■ DIRECTIONS: Could the data below be retyped exactly, without its pictures?
=== Begin Enclosure ===
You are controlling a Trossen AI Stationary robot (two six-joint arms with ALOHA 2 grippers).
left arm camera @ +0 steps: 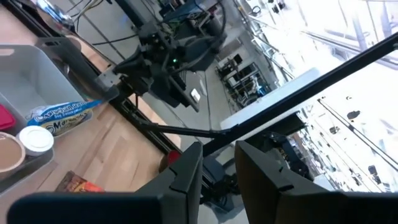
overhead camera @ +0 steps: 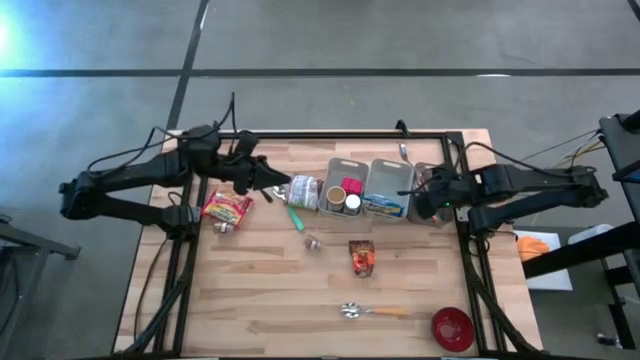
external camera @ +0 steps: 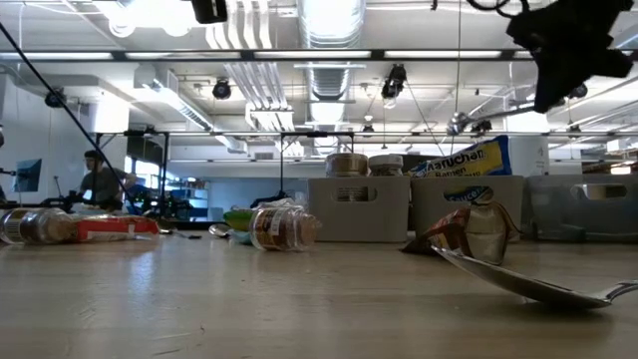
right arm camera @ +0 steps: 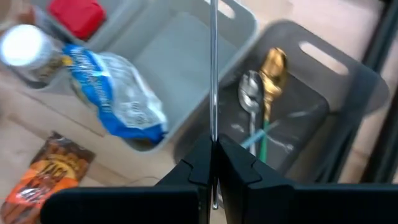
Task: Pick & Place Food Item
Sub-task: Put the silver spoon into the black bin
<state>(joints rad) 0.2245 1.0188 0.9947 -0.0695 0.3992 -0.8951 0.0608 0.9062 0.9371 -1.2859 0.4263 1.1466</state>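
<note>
While both arms hover over the tabletop, no food item is held. The left claw, fingers narrowly apart and empty, hangs just beside the lying jar; the right claw, closed and empty, waits above the bins. Next, I judge, it must descend onto the jar.

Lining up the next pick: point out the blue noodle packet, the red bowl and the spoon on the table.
blue noodle packet (right arm camera: 118,99), right wrist view, middle of the wrapper.
red bowl (overhead camera: 452,328), high view, centre of the bowl.
spoon (overhead camera: 372,312), high view, mid handle.
</note>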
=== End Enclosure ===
■ RESULT OF THE EXERCISE:
You are controlling a Trossen AI Stationary robot (two six-joint arms with ALOHA 2 grippers).
left arm camera @ +0 steps: 
overhead camera @ +0 steps: 
external camera @ +0 steps: 
right arm camera @ +0 steps: 
Task: Pick & Place Food Item
Sub-task: Put the silver spoon into the black bin
<state>(joints rad) 0.2245 1.0188 0.9947 -0.0695 0.3992 -0.8951 0.0608 0.9062 0.9371 -1.2859 0.4263 1.1466</state>
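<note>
While both arms hover over the tabletop, no food item is held. The left claw, fingers narrowly apart and empty, hangs just beside the lying jar; the right claw, closed and empty, waits above the bins. Next, I judge, it must descend onto the jar.

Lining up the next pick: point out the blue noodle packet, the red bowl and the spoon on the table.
blue noodle packet (right arm camera: 118,99), right wrist view, middle of the wrapper.
red bowl (overhead camera: 452,328), high view, centre of the bowl.
spoon (overhead camera: 372,312), high view, mid handle.
</note>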

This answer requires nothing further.